LISTED ENTRIES: Begin

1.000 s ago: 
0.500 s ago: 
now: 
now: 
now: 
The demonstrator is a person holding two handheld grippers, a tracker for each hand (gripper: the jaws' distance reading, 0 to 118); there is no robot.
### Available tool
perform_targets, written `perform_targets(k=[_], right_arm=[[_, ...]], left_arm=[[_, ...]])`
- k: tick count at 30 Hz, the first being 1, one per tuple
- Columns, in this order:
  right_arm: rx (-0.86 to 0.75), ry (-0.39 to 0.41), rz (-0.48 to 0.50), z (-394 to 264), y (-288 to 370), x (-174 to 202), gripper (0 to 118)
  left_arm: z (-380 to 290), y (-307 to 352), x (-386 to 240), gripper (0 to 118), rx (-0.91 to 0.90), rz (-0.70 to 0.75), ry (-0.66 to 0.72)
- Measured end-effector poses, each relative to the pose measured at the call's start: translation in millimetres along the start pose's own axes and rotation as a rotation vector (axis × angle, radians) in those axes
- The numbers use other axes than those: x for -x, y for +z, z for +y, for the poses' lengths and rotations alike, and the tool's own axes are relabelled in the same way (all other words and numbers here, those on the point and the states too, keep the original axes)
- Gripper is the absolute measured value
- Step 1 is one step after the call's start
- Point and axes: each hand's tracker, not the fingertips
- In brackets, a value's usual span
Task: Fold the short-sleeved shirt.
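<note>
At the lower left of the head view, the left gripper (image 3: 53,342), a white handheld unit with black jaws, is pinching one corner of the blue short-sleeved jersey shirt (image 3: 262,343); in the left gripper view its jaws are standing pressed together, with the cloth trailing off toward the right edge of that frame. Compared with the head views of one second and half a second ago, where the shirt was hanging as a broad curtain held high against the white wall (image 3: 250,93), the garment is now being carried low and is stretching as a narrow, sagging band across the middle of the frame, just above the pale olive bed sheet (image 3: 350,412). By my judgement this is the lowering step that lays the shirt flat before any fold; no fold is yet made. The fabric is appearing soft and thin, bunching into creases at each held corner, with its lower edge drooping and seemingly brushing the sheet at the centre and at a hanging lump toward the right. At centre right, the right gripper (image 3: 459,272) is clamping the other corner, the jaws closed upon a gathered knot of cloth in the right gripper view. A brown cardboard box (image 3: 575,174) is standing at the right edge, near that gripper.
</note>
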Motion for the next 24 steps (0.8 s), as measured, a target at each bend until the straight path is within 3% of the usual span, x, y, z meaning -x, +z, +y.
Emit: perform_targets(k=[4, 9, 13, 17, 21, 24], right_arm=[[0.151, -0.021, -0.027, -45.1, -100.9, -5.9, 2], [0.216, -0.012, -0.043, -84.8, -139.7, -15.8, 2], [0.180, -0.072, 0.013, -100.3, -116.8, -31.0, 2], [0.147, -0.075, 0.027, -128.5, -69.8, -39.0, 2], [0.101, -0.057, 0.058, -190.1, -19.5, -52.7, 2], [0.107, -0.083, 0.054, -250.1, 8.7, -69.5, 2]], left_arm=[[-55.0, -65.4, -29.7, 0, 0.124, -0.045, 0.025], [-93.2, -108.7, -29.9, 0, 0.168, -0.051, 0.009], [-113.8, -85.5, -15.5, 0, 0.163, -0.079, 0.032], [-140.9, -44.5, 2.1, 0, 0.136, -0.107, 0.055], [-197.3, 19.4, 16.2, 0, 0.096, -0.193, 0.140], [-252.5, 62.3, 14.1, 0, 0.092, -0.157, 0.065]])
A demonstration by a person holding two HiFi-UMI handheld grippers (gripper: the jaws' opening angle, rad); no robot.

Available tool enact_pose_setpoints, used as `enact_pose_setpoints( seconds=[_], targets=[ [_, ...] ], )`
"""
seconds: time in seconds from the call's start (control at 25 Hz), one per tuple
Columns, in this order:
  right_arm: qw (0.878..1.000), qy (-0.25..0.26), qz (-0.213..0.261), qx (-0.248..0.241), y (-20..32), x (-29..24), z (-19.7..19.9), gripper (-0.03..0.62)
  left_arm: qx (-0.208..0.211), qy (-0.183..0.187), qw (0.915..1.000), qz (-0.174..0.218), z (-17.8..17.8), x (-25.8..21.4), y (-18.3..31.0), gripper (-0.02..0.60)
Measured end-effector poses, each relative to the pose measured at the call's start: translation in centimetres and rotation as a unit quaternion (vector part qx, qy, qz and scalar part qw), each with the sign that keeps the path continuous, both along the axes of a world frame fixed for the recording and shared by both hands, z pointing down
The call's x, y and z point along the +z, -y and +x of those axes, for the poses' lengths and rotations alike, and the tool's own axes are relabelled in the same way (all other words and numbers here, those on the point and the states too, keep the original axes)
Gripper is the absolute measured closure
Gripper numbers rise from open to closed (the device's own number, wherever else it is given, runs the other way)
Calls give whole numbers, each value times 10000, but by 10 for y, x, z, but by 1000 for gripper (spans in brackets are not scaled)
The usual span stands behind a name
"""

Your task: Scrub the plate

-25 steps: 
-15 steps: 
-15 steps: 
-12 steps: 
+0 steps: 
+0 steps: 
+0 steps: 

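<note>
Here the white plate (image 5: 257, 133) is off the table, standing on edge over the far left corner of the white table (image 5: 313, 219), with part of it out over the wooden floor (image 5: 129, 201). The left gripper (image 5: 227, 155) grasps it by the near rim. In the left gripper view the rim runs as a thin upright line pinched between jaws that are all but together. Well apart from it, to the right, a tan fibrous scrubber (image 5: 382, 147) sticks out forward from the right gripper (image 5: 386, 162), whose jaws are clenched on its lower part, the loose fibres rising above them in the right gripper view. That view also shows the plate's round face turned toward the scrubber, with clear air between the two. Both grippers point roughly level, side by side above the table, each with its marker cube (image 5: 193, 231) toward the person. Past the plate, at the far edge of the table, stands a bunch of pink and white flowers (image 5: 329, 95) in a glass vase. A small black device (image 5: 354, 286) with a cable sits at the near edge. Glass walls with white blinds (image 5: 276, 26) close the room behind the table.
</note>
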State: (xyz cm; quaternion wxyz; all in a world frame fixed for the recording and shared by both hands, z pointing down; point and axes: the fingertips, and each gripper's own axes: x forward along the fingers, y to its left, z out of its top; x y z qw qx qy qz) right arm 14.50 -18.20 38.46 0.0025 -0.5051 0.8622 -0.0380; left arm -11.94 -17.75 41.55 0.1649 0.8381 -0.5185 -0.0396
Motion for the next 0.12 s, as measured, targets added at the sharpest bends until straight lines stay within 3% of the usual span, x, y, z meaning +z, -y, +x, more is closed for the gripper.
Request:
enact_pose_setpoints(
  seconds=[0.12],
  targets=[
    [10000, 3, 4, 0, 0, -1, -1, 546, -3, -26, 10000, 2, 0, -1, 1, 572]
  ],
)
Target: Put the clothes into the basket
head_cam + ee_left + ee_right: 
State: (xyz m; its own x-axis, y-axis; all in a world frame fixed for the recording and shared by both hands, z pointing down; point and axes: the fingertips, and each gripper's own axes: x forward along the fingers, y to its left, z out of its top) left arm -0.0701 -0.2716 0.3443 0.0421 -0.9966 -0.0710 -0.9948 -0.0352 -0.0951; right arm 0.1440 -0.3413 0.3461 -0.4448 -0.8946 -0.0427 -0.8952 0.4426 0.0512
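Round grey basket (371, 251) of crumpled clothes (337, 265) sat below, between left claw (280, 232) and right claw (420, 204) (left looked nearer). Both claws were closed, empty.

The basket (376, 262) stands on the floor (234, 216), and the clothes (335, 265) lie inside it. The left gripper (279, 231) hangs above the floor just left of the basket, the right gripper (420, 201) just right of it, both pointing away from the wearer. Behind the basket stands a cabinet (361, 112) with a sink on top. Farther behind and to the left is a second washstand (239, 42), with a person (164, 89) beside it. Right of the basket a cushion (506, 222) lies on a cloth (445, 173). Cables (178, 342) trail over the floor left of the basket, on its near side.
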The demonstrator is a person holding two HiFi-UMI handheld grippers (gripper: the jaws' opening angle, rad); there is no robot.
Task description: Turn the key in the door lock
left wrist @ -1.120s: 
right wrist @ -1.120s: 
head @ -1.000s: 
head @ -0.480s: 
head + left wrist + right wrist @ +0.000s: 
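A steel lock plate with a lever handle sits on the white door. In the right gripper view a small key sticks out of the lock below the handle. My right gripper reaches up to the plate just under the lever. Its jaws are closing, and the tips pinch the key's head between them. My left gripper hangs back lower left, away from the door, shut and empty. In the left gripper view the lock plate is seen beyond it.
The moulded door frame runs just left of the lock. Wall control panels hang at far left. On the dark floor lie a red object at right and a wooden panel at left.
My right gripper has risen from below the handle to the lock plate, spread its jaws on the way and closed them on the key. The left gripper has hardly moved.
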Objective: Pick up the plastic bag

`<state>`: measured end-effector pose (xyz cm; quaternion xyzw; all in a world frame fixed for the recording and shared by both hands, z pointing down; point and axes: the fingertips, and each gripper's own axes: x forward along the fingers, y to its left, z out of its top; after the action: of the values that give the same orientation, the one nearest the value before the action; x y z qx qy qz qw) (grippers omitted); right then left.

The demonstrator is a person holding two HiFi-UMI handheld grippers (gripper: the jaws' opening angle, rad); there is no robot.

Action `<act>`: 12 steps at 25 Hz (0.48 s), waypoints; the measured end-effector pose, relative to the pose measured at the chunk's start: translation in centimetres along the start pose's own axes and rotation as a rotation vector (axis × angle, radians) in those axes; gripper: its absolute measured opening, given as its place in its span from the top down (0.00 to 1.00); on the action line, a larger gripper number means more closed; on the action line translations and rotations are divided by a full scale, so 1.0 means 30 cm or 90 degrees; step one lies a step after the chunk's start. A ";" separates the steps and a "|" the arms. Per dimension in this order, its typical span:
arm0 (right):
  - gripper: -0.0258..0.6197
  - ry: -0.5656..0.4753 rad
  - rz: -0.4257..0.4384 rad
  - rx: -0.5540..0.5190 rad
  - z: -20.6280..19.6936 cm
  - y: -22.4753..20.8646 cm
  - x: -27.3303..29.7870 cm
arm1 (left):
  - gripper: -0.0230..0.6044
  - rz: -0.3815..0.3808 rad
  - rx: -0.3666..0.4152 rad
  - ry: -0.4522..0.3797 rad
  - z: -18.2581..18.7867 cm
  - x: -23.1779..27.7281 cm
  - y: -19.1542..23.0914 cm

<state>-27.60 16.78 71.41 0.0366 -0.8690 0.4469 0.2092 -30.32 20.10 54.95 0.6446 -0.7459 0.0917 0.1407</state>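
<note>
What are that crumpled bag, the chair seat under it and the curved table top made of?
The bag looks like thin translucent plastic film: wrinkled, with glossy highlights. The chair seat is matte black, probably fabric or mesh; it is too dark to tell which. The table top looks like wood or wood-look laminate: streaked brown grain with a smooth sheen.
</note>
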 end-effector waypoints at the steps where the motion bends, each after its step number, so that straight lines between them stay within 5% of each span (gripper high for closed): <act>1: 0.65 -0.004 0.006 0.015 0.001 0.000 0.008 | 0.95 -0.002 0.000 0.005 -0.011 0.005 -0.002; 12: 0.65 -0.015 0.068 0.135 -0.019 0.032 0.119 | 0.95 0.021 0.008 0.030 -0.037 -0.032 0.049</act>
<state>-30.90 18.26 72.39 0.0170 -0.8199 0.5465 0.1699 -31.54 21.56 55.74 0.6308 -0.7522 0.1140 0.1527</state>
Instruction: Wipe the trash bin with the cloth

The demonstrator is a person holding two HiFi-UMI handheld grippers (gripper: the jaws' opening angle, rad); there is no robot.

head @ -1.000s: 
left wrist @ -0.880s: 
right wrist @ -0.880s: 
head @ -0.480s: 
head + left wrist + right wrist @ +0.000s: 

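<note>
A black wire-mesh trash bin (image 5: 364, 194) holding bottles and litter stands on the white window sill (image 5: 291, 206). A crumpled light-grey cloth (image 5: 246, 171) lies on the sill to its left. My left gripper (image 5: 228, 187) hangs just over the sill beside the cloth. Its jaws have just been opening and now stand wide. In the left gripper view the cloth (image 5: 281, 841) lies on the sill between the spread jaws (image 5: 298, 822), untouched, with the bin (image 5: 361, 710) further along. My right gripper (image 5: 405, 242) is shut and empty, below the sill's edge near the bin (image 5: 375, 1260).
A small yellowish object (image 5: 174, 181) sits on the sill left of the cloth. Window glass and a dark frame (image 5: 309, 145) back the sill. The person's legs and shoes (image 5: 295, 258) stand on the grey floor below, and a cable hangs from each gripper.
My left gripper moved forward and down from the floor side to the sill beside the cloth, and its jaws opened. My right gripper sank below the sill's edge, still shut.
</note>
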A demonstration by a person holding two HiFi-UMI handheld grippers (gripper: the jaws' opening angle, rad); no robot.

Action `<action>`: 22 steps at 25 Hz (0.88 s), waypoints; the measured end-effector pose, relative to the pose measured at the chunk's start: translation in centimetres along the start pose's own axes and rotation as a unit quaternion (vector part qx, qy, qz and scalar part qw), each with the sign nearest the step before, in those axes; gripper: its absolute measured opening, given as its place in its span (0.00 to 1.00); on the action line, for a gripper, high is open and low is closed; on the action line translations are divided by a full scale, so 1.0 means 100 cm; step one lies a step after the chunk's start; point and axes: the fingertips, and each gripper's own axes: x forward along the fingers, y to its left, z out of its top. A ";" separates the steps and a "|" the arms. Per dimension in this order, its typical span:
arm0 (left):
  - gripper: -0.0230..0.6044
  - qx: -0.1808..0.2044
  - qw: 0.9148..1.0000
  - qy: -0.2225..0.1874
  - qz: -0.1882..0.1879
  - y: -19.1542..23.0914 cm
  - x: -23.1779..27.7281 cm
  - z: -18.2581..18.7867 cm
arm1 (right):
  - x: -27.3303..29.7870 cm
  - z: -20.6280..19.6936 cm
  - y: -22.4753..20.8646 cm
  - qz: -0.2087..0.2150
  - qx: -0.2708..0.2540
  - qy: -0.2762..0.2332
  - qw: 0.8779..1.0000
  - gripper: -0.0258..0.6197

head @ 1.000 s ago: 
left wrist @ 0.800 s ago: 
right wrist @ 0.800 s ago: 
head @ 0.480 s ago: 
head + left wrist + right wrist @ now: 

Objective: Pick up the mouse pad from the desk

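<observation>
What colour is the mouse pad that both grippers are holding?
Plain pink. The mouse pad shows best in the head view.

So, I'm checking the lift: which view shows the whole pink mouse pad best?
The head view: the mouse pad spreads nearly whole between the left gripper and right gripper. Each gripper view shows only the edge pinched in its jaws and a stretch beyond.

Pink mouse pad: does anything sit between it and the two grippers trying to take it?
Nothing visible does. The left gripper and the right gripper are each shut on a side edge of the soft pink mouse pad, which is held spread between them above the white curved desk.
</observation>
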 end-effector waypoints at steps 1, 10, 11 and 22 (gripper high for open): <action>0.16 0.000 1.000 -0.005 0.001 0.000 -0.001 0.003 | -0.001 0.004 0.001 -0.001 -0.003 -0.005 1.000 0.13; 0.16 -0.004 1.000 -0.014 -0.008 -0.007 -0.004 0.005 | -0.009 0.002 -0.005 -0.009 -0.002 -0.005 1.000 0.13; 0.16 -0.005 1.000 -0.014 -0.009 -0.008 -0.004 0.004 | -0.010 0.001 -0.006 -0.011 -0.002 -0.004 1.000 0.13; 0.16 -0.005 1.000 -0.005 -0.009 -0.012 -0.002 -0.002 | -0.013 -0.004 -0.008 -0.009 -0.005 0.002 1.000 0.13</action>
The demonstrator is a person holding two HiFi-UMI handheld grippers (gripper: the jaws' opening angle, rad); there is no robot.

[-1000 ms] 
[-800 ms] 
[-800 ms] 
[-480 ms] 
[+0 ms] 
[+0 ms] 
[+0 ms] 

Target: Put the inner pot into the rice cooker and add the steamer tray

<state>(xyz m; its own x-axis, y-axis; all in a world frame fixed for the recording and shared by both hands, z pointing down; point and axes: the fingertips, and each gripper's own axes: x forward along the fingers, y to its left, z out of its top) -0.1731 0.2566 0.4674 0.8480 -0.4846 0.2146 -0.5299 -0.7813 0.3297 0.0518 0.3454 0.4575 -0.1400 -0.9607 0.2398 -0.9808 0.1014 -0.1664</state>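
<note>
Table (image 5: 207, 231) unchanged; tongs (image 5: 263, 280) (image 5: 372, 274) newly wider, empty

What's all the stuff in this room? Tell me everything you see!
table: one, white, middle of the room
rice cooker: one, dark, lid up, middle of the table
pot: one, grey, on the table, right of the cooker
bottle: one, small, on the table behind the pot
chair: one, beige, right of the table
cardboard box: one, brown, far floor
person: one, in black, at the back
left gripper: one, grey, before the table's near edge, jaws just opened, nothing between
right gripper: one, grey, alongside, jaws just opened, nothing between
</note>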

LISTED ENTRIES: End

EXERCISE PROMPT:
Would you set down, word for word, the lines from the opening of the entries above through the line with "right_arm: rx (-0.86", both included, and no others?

RESPONSE TO THIS EXERCISE:
1.000 s ago: 
0.500 s ago: 
now: 
now: 
now: 
The demonstrator is a person holding two handheld grippers, a tracker for each hand (gripper: the jaws' distance reading, 0 to 118); there is no robot.
### Available tool
perform_targets, written `perform_targets(k=[_], right_arm=[[_, ...]], left_arm=[[_, ...]])`
- k: tick count at 30 Hz, the first being 1, one per tuple
- Columns, in this order:
  right_arm: rx (-0.86 to 0.75), ry (-0.39 to 0.41), rz (-0.48 to 0.50), z (-394 to 264), y (-288 to 370), x (-174 to 202), gripper (0 to 118)

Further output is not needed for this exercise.